I didn't know Don for very long. In fact, I had only met him that one night in July. But he left an impact on me, like I'm sure he did with everybody he met. And yes, maybe it was the fact that I had finally met another grown man that dressed up like Batman. But, that wasn't all. What stood out to me most about Don Goodman wasn't his mask, or his cape. It was his eyes. His eyes told the story of who he was; a soft, sweet, caring, exceptionally funny man who to know was to love. It was his eyes that spoke to me, from behind his mask, as he took a moment to survey the scene at the bar, looking at all of the people that came out to spend one last night with him. It was his eyes, and the way he looked at Mary, every time they were together. His eyes told the story. He loved that girl.
And she loved him, too.
"To my first sweetheart on God's green earth," Mary shared with me in a phone call. "Thank you for being a great protector of me and our four. You will remain with us until we see you again in our hallowed Father's eternal kingdom."
Don Goodman will remain with all of us. He leaves an impression. He makes an impact.
Mary said that, due to circumstances beyond their control, Don didn't have life insurance at the time of his passing. Because of this, one of Don's family friends started a GoFundMe page, to help with funeral costs and to ensure that Mary is safe and taken care of in the days, weeks, months, and years following her husband's death.
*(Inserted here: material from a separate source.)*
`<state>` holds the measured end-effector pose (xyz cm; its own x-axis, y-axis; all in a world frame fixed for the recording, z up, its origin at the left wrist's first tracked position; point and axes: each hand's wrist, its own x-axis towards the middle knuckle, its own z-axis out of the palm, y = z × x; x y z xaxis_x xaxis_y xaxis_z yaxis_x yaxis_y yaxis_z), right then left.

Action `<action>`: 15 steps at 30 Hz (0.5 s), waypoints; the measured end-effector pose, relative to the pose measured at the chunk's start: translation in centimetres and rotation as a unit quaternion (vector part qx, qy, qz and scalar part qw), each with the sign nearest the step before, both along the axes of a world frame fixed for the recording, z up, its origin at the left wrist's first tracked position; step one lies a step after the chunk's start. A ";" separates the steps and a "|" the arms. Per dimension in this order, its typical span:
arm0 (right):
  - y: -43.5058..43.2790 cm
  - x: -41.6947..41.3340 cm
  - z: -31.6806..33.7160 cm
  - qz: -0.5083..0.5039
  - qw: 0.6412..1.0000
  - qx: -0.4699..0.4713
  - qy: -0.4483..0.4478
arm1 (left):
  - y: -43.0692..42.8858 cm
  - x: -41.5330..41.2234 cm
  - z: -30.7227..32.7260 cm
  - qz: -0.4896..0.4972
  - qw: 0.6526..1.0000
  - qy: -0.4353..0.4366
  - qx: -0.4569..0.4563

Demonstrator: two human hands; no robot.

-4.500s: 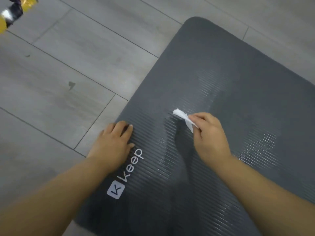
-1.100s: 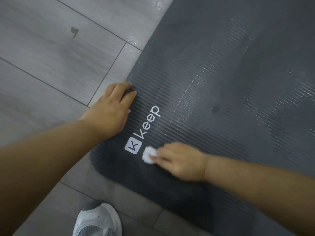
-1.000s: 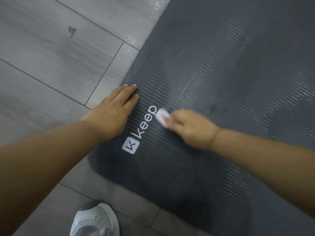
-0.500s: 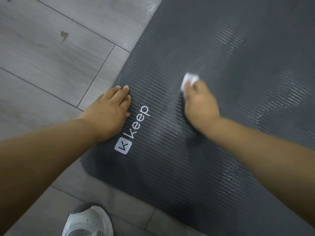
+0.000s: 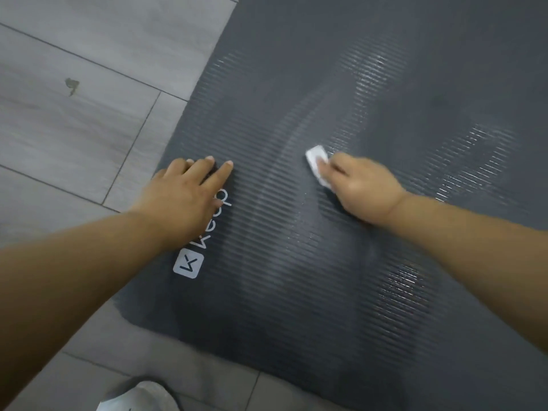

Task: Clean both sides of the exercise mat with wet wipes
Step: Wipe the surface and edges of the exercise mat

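A dark grey ribbed exercise mat [image 5: 296,292] lies flat on the floor, with a white "Keep" logo [image 5: 189,264] near its left edge and shiny wet streaks across its surface. My left hand [image 5: 184,197] rests flat on the mat's left edge, fingers straight, partly covering the logo's letters. My right hand [image 5: 361,188] presses a folded white wet wipe [image 5: 318,164] onto the mat to the right of the logo; the wipe sticks out beyond the fingertips.
Grey wood-look floor tiles [image 5: 74,129] lie left of and below the mat, with a small dark mark [image 5: 71,84]. The toe of a white shoe [image 5: 139,396] shows at the bottom edge.
My right hand with the wipe has gone from beside the logo up and to the right across the mat. My left hand stays pressed on the left edge.
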<state>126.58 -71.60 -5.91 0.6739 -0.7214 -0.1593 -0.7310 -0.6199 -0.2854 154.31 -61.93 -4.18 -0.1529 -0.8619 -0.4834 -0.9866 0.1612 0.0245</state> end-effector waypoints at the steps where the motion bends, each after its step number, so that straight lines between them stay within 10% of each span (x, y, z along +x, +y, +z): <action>1: -2.5 -1.0 -0.1 -0.062 0.996 -0.062 0.006 | -0.4 -0.3 0.3 -0.004 1.000 -0.010 0.000; 7: -6.7 -1.3 -0.7 -0.365 0.929 -0.016 0.060 | -2.0 -2.9 1.0 0.042 0.999 -0.006 0.019; 15: 6.3 0.7 -1.7 0.174 0.981 -0.029 -0.085 | -2.5 -3.1 0.8 -0.017 0.997 -0.043 0.068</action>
<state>127.27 -65.27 -7.56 0.8940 -0.4479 0.0122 -0.4172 -0.8421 -0.3419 151.21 -64.38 -3.39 -0.1347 -0.7828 -0.6075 -0.9800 0.1960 -0.0353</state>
I had no idea, when I walked into that bar on a random Saturday night, that I would meet a guy, dressed like Batman, who would make such an impression on me. Don Goodman was a good man. He can rest easy knowing that he has left his mark on this town and on the hearts of the people who inhabit it. He's has entertained people. He's made them laugh, he's made them smile. He's made children happy. He's been a friend, a husband, a father. He has lived fast and loved well. He is a hero, with or without the mask.
And, now that he's gone, it's a mask, it's a mantle, it's a legacy that he has left to me.
"From one Batman to another," he told me that night in July, "Keep up the mantra. Keep it moving forward, just in case anything were to happen. Keep Batman alive."
I will, Don. I promise.
But no matter what I do, no matter how long I wear the costume, no matter how many kids I meet, you will always be the original. You will always be the best. You will always be Casper's Batman.